Wednesday, September 24, 2014

Being skeptical vs trusting

I was just paging back through my blog looking for a piece of info and have to be honest I am kind of astonished how much more optimistic I feel like I was 3 or 4 years ago.
It's not that I think I am really, terribly negative now but I don't think I have the same easy going, relatively simple belief in people that I used to. I wish I did!
I think I used to just believe what people (or Providers) told me without much second thought and only after something didn't happen did I (maybe) think about it.. Now I feel like I analyze everything people (friends, providers, some family) say to me and I wish I didn't, I wish I was more of the trusting person I used to be.
I never liked making calls or asking for help but I think I still believed when a Provider said something they meant it (and probably most of the time they do) but now I feel like I constantly have to remind myself they aren't going to purposely try to do something to hurt me or that just b/c I may not get an answer doesn't mean it's about me and instead it's probably about lack of time.
What it really boils down to is I don't want to be that person who needs to be reassured but I do feel like I am less trusting and question what someone really means/says and will they really do it or are they just trying to placate me at that moment.. Here is where I wish I could just trust!?! I know I often forget to ask the right questions at the moment and I sometimes say something in a way that at the time may not come off like I meant it to so I do worry sometimes am I offending Providers, especially those ones I really count on? I hope not but you never know..

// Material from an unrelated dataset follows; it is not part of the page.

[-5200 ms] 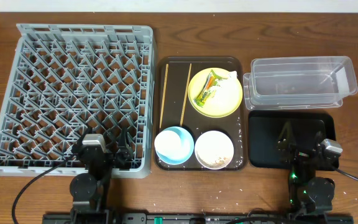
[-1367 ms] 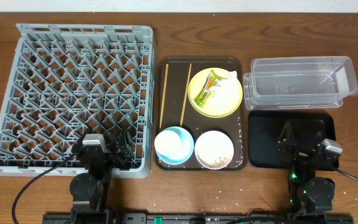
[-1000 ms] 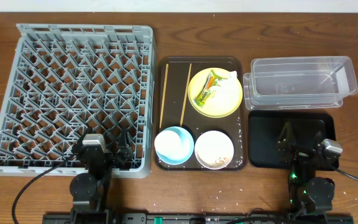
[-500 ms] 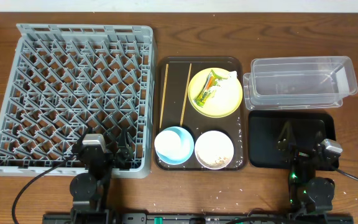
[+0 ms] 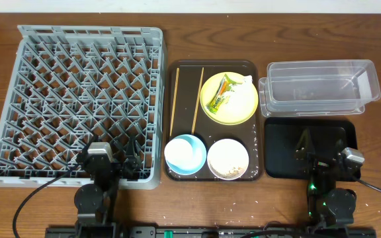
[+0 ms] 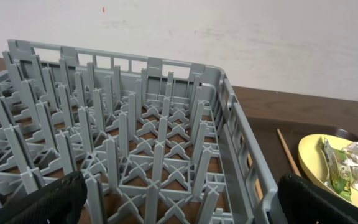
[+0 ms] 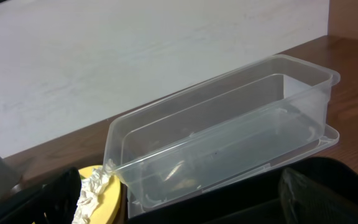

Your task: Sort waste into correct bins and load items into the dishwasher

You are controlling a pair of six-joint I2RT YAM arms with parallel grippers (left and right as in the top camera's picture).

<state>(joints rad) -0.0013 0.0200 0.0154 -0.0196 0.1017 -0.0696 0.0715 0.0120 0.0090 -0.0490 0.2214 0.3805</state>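
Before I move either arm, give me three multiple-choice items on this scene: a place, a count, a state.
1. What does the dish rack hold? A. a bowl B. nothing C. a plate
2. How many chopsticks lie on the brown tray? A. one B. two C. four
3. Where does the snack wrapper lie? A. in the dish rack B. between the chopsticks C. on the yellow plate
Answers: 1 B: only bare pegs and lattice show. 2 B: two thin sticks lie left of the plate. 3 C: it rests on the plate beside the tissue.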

Last week Dr.Bragg (Peds Neurosurgeon)asked that I call her Nurse or Secretary this wk and have them remind her to call me regarding her talking to her Codman Rep to see if they (Codman) had any smaller (lower profile, not sure what that means) valves that might suite our needs better... Ironically our having turned down the VP Shunt worked splendidly for the 1st few days and now isn't as bad as it was but it also could be better. It's almost as if we just need a way to simulate what taps do to be able to take off or drain more CSF consistently..

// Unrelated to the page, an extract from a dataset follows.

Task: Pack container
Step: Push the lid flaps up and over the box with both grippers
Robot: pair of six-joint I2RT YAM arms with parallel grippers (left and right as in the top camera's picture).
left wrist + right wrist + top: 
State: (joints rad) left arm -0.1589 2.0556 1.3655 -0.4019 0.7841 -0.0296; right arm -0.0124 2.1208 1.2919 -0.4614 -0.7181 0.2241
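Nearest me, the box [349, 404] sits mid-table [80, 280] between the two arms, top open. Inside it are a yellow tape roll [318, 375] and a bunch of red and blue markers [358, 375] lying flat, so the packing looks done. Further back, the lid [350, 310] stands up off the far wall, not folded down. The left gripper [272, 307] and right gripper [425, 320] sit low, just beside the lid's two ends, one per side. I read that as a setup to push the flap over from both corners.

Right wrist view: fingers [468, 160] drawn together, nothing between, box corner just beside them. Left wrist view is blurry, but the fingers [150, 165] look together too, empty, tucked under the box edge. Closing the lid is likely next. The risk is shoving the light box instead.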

I did leave a message for her Nurse today but also happened to read her last clinic note tonight (I usually request copies for my records but more importantly so I can give them to my Cardiologist and to my Pain Mngmt dr). Anyways in it she talks about the cardiac issues and the affects she wonders if this is having on the headaches (I can't help but have wondered the same over the past few days actually which is odd since I wasn't quite aware that was her thinking!?) Anyways she just mentions in her note if the valve adjustment doesn't/didn't help she would probably talk to my Cardiologist and discuss with him possible need, sooner for cardiac surgery (oh joy) as she wonders if there is some oxygenation issue affecting headaches due to the cardiac issues potentially atleast partially affecting the headaches (so multifactorial)..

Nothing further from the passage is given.